Kekeliruan berpikir tak jarang menyebabkan depresi, ketakutan, keinginan membalas dendam dan berbagai gangguan kejiwaan lainnya.
Di dalam Al-Quran, kekeliruan berpikir disebut dengan zhann yang diterjemahkan dengan “buruk sangka”. Allah berfirman, Jauhi banyak berprasangka buruk. Sebab, ada dosa terselip di sana. Pula, jangan senang mencari-cari dan membicarakan keburukan sesama. Bukankah kau tak suka memakan daging saudaramu yang telah tiada?! Bertakwalah kepada Allah Yang Maha Penerima Tobat dan Maha Penyayang (al-Hujurat: 12).
Jadi, dalam Islam, prasangka buruk atau kekeliruan berpikir dipandang dosa, peringatan keras untuk dijauhi. Mengapa demikian? Sebab, orang yang selalu berprasangka buruk menyimpan kesalahan dalam pola pikirnya. Tak terlihat dari matanya selain kesalahan dan keburukan orang lain. Jika tak ditemukan, ia akan mencari-cari.

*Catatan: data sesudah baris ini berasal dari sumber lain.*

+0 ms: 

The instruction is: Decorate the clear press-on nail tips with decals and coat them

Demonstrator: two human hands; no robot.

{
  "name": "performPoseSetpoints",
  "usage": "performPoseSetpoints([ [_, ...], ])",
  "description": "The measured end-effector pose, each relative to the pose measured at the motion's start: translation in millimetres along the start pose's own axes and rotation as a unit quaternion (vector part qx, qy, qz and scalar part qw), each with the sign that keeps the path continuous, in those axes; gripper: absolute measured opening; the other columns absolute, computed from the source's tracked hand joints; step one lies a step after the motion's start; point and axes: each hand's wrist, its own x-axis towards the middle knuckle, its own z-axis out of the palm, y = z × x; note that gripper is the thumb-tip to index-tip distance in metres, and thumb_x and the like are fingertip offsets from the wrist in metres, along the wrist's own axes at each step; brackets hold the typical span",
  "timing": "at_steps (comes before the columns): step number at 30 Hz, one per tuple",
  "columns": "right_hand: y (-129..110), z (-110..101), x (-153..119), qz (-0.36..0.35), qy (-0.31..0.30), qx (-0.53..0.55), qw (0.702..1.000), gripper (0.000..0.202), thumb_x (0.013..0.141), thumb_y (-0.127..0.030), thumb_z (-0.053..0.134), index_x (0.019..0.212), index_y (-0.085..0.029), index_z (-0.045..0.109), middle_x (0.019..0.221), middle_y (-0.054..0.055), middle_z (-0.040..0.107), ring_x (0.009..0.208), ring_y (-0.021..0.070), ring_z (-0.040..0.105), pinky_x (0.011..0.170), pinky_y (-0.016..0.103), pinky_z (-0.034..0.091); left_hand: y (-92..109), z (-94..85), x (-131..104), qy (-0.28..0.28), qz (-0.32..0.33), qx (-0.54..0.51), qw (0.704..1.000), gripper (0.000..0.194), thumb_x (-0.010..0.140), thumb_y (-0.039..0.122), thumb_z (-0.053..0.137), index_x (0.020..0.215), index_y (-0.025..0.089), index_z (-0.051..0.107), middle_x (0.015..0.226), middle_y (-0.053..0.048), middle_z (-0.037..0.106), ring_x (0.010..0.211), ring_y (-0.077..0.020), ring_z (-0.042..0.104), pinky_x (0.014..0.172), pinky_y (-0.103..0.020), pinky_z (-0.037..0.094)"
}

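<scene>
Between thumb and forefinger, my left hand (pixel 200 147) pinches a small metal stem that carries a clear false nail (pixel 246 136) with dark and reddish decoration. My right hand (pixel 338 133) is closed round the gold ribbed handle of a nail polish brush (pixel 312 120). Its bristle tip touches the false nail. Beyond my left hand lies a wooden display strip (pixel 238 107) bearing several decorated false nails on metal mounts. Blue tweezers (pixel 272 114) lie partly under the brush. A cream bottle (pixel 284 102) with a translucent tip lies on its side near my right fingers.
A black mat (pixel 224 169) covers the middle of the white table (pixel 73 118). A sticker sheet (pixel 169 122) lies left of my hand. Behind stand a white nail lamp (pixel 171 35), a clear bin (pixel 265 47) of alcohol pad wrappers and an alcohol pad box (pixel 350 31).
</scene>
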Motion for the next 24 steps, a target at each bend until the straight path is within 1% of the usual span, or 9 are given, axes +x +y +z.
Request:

Kekeliruan atau kerusakan berpikir bisa disebabkan salah satunya oleh pertengkaran. Jadi, korban pertama dari pertengkaran sesungguhnya adalah pola pikir. Segala kesalahan yang sebelumnya terpendam menjadi mencuat. Masing-masing pihak berusaha memojokkan dengan memaparkan deretan kesalahan lawannya. Jika cara berpikir sudah salah maka apa pun yang dipandang akan tampak salah.
Pola pikir sangat berpengaruh terhadap kejiwaan seseorang. Ada sekian ayat di beberapa Surah Al-Quran, antara lain al-Baqarah: 189, Ali ‘Imran: 130, yang artinya Bertakwalah kepada Allah agar kalian bahagia. Ayat yang menyandingkan ketakwaan dengan kebahagiaan. Dan, salah satu orang bertakwa, seperti dalam ayat Surah al-Hujurat di atas, adalah menjauhi zhann, buruk sangka atau kekeliruan berpikir. Dari situ, kita bisa tahu korelasi pola pikir dengan kejiwaan seseorang.
Saya pernah menjenguk seseorang di ICU. Di sana, ada seorang wanita yang menangis sedemikian histeris karena ibunya meninggal. Ia menangis bukan hanya karena kepergian sang ibu, melainkan juga karena merasa menjadi penyebab kematiannya. Ia berkata dengan histeris bahwa jika saja ia tak membawa ibunya ke rumah sakit itu. Sementara, saudara-saudaranya berusaha menenangkan, menghibur bahwa kematian sang ibu sudah takdir Tuhan. Wanita itu terus menangis histeris, tetap berpikir bahwa kematian sang ibu karena ulahnya. Ia begitu merasa bersalah, atau bahkan sudah pada tingkat depresi. Sebab, salah satu gejala depresi adalah selalu menyalahkan diri.
Atau, misal, seorang ibu yang menyalahkan diri karena prestasi sekolah anaknya yang hancur. Ia akan menyalahkan, bahwa dirinya memang bukan ibu yang baik, tak mampu membuat anaknya berprestasi.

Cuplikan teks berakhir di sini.